Americans continue to name the economy as the most important problem facing the country, and in an election that likely will be defined by a struggling economy, the question of who is responsible for it will weigh heavily in voters' minds. Both Obama and presumed Republican nominee Mitt Romney as a result have focused heavily on the economy in their campaigns, the most recent example of which is the major economic speech Obama will deliver Thursday in the key swing state of Ohio. Romney has attempted to place blame for the country's continuing economic struggles squarely on Obama's shoulders. At the same time, the Obama campaign is trying to deflect blame away from the president, in part by assigning blame to his predecessor.
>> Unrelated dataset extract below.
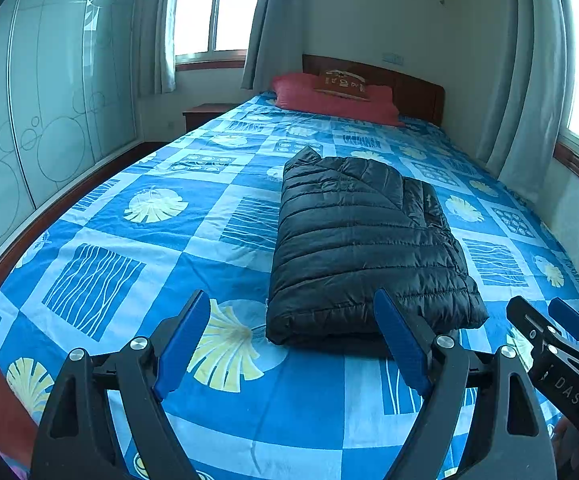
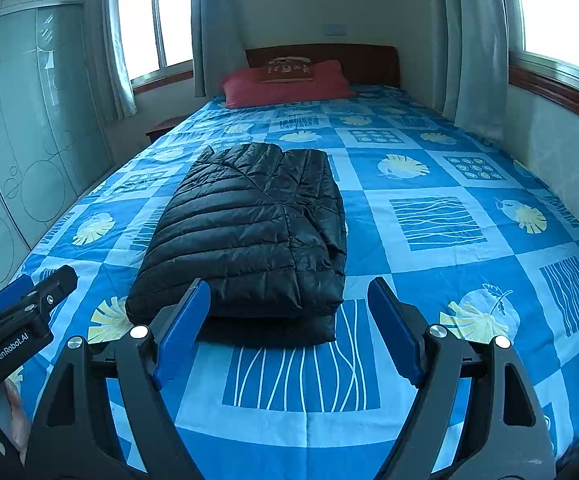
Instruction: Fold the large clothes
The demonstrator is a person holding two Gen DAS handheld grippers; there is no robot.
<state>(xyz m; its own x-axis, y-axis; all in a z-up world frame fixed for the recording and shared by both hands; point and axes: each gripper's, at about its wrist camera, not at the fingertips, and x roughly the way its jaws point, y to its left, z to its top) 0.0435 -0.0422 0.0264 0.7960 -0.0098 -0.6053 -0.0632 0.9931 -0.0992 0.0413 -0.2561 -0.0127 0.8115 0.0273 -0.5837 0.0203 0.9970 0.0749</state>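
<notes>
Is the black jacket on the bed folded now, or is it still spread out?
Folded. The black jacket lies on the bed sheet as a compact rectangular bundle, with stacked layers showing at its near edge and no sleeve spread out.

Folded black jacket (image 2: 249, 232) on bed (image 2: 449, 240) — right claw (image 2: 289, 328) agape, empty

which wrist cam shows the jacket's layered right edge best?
Left wrist: the jacket shows its stacked right-side folds running front to back. Right wrist sees the jacket mostly from above; that edge is foreshortened, layers only partly visible.
</notes>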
The relative amount of blame Americans give to Obama and to Bush has largely stabilized over the last two years. It remains to be seen whether Americans are open to further discussion of those issues in the months remaining before the Nov. 6 election, or whether their minds are made up.

Half of Republicans Blame Bush

Republicans and Democrats distribute economic blame in different ways, as was the case last September. Democrats follow what might be described as a fairly traditional pattern: 90% blame Bush, in contrast to 19% who blame Obama.

Republicans, however, are more ecumenical in their blame, with 83% blaming Obama a great deal or moderate amount and 49% ascribing the same level of blame to Bush. Republicans, in short, are significantly more willing to blame their most recent Republican president than are Democrats willing to blame Obama.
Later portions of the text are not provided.